In sette luoghi il grado di inquinamento è molto forte: alla foce del fiume Eleuterio tra Bagheria e Ficazzi; alla spiaggia presso lo sbocco del canale in Corso Italia a Bagheria; alla foce del torrente Canzalamone; alla foce del fiume Pinto a Trappeto; alla foce del torrente Nocella tra Terrasini e Trappeto; alla foce dello scarico presso corso Mattarella e alla foce del fiume Chiachea (presso lo sbocco del depuratore) a Carini; oltre al punto in città dove la giunta ha mostrato di voler puntare per un nuovo accesso al mare, pur tra le polemiche. Giudicati inquinati, invece, i campionamenti alla spiaggia di fronte l’ex oleificio a Termini Imerese e quello alla spiaggia La Praiola a Terrasini.

«Anche quest’anno registriamo dati tutt’altro che positivi – dice Serena Carpentieri, responsabile delle campagne di Legambiente -. Anche se il nostro monitoraggio non vuole sostituirsi ai controlli ufficiali è nostro dovere evidenziare per l’ennesima volta le criticità ancora presenti nei sistemi depurativi di questa regione». Accanto a una questione irrisolta come quella della mancata depurazione, nella denuncia di Legambiente si uniscono anche i dati del dossier Mare Monstrum: basato sul lavoro delle forze dell’ordine e delle capitanerie di porto, si scopre che la Sicilia è al secondo posto nella classifica del mare illegale, dietro soltanto alla Campania. 

Vale a dire che nell’isola sono 2041 le infrazioni accertate (il 13 per cento a livello nazionale) mentre sono 2269 le persone denunciate e arrestate, a fronte di 380 sequestri effettuati.

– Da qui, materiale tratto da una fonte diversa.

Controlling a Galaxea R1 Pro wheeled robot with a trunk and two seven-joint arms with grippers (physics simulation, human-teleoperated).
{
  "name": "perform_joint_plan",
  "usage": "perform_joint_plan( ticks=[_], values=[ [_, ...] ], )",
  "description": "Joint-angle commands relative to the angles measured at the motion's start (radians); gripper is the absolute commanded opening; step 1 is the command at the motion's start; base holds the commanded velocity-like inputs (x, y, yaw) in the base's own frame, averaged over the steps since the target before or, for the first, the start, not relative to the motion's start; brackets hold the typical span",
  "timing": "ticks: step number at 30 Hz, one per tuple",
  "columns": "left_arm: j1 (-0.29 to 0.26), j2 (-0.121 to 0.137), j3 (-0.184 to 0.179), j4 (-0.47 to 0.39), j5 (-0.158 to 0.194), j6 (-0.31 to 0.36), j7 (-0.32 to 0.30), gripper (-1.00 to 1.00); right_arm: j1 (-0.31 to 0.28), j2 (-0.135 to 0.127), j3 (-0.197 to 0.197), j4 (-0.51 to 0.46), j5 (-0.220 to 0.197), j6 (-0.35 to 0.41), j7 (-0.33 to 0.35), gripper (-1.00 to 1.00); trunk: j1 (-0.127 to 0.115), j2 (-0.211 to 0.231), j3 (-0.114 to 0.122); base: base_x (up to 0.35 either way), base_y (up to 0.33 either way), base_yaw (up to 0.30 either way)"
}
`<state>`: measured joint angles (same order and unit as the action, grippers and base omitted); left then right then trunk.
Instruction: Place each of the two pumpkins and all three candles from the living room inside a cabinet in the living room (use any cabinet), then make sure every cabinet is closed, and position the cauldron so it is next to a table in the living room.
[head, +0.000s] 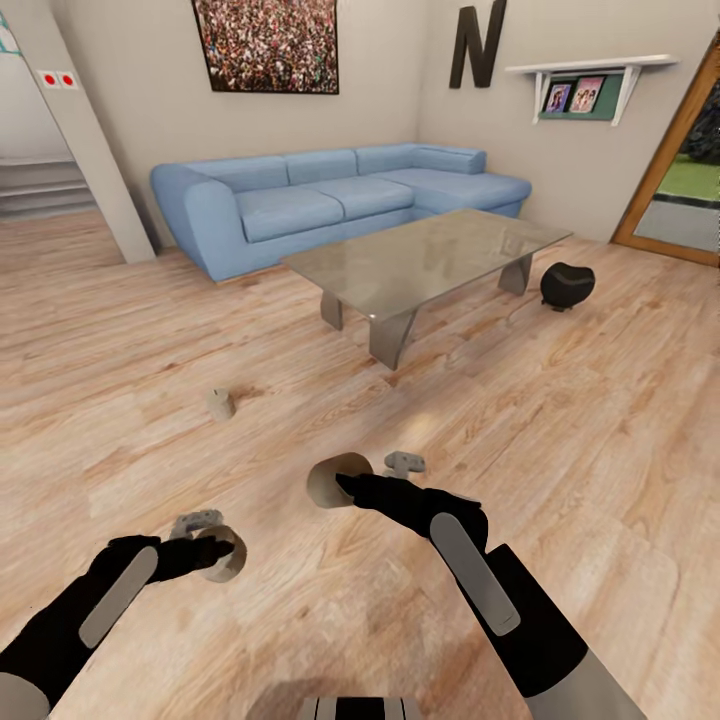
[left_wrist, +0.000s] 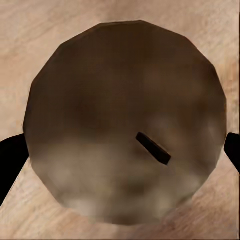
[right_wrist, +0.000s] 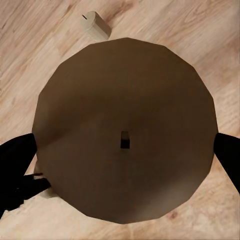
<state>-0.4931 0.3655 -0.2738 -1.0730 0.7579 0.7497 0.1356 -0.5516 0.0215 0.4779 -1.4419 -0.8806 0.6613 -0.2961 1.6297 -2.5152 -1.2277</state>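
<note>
My left gripper (head: 212, 550) is shut on a tan candle (head: 224, 556), held just above the plank floor. The left wrist view looks down on that candle's round top (left_wrist: 125, 120) and dark wick, with a black finger (left_wrist: 10, 160) at each side. My right gripper (head: 350, 487) is shut on a second candle (head: 332, 480); its top (right_wrist: 125, 130) sits between the fingers (right_wrist: 20, 170). A third candle (head: 221, 403) (right_wrist: 96, 25) stands loose on the floor ahead, to the left. The black cauldron (head: 567, 285) rests on the floor by the glass table's (head: 430, 260) right end. Pumpkins and cabinet are out of view.
A blue corner sofa (head: 330, 195) stands behind the table against the far wall. A slanted pillar (head: 85, 150) and steps are at the far left, and a wood-framed door (head: 670, 170) is at the right. Open floor lies between me and the table.
</note>
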Motion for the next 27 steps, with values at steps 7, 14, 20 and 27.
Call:
perform_joint_plan(
  ticks=[7, 14, 20, 27],
  values=[
    [0.16, 0.044, 0.208, -0.39, 0.022, 0.2, 0.049, -1.0, -0.001, 0.0, 0.001, -0.002, -0.011, 0.002, -0.011, -1.0, -0.003, 0.001, 0.026, 0.0, 0.0, 0.0],
    [0.207, 0.04, 0.301, -0.468, 0.027, 0.238, 0.069, -1.0, -0.001, 0.001, 0.001, 0.003, -0.011, 0.001, -0.01, -1.0, -0.006, 0.003, 0.053, 0.0, 0.0, 0.0],
    [0.21, 0.027, 0.303, -0.469, 0.027, 0.239, 0.071, -1.0, -0.001, 0.0, 0.002, 0.004, -0.011, -0.001, -0.008, -1.0, -0.009, 0.004, 0.076, 0.0, 0.0, 0.0],
    [0.211, 0.022, 0.304, -0.466, 0.025, 0.237, 0.073, -1.0, -0.001, 0.0, 0.002, 0.006, -0.011, -0.003, -0.008, -1.0, -0.012, 0.006, 0.104, 0.0, 0.0, 0.0]
  ],
)
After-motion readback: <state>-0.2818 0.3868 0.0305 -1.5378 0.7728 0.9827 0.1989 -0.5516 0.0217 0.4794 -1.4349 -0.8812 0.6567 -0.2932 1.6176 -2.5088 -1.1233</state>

La principale infrazione riguarda la pesca di frodo, che vede la Sicilia al primo posto in Italia: su questo fronte sono stati 67.446 chili i prodotti ittici finiti sotto sequestro, tra quelli catturati senza licenza, sotto misura o in periodi di fermo pesca, prodotti spacciati per freschi quando non lo sono o conservati in pessime condizioni igieniche. 

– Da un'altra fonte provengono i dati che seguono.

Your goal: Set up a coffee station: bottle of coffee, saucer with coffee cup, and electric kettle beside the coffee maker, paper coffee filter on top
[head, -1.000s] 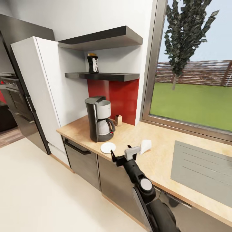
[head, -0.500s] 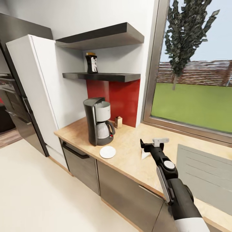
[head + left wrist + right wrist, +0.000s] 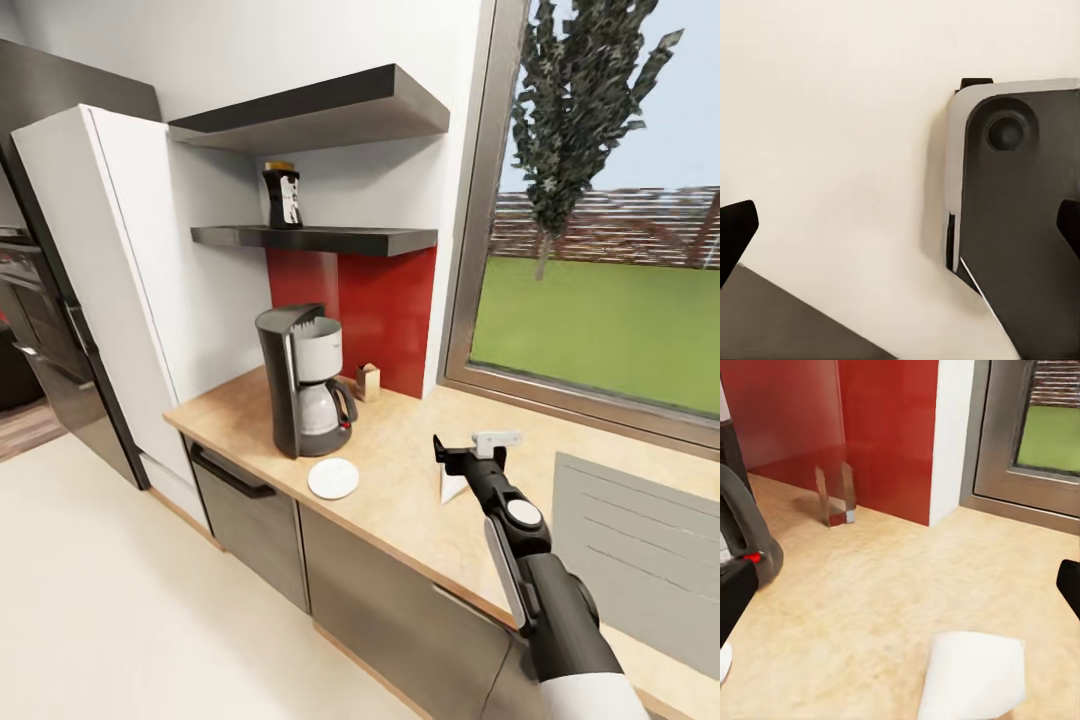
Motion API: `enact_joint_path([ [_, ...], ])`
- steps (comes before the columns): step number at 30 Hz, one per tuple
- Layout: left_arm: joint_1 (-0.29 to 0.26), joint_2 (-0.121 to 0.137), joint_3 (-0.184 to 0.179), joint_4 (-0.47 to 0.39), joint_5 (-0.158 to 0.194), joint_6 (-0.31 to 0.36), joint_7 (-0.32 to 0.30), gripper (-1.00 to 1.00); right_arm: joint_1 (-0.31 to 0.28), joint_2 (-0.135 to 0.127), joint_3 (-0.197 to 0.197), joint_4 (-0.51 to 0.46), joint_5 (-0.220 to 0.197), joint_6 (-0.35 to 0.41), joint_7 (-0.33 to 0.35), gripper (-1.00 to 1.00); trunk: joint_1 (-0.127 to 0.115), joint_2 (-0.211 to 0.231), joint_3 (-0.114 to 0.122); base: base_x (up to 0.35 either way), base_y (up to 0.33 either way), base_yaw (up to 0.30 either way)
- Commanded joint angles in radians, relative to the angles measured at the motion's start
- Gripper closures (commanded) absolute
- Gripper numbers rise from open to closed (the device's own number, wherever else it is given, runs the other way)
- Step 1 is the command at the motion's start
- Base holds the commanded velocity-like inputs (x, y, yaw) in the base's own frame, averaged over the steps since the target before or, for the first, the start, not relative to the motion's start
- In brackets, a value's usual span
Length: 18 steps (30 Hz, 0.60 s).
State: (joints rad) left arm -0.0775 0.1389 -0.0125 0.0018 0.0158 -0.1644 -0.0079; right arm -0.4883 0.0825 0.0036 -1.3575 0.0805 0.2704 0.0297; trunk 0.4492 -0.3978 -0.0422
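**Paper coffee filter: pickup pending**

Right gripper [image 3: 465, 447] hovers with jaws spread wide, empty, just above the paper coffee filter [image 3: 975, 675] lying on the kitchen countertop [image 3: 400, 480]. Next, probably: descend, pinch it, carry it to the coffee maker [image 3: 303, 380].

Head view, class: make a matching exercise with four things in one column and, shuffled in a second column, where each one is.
Things
1. bottle of coffee
2. saucer
3. paper coffee filter
4. coffee maker

Places
A. lying on the kitchen countertop just under the right pincer
B. standing on the countertop below the shelves, in front of the red panel
C. standing on the lower kitchen shelf
D. flat on the countertop near its front edge, in front of the coffee maker

Pairs: 1-C, 2-D, 3-A, 4-B
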Motion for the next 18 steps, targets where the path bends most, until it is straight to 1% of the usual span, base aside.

Intanto questo pomeriggio sono state liberate dall’equipaggio di Legambiente, a largo della spiaggetta di Sant’Erasmo a Palermo, due esemplari di tartaruga Caretta caretta, salvate nei mesi scorsi e curate presso il Centro di Referenza Nazionale sul benessere, monitoraggio e diagnostica delle malattie delle tartarughe marine dell’Istituto Zooprofilattico della Regione Siciliana. Prima di essere rimessa in mare dai volontari, ad uno dei due esemplari di tartaruga è stato agganciato un dispositivo di geolocalizzazione che permetterà ora di monitorare il suo viaggio nel Mediterraneo, in modo da studiarne i comportamenti e gli spostamenti.

Alle tartarughe, un maschio e una femmina, è stato dato il nome di Paolo e di Emanuela, in memoria del magistrato Paolo Borsellino e della sua agente di scorta Emanuela Loi, morti nella strage di via D’Amelio. «Così come lo scorso mese di maggio abbiamo voluto dare alla tartaruga che abbiamo liberato il nome di Giovanni, in memoria di Falcone e della strage di Capaci, oggi abbiamo voluto ricordare Paolo Borsellino e Emanuela Loi in prossimità dell’anniversario della strage di via D’Amelio – spiega Zanna -. È un modo per ricordare i nostri concittadini uccisi dalla mafia con un messaggio di speranza e di riscatto per questa terra».

Ogni anno circa 50mila esemplari di tartarughe marine vengono catturati accidentalmente nei mari italiani. Negli ultimi anni la conservazione della Caretta caretta, la specie più comune nelle nostre acque inserita nella direttiva UE Habitat e protetta da numerose convenzioni internazionali, ha assunto un aspetto strategico per il bacino Mediterraneo. I pericoli principali per la conservazione della specie sono rappresentati dalle catture accidentali attuate dalla pesca professionale, dal traffico marittimo, dall’ingestione di plastica, dal degrado e urbanizzazione delle coste con conseguente danneggiamento dei siti di nidificazione.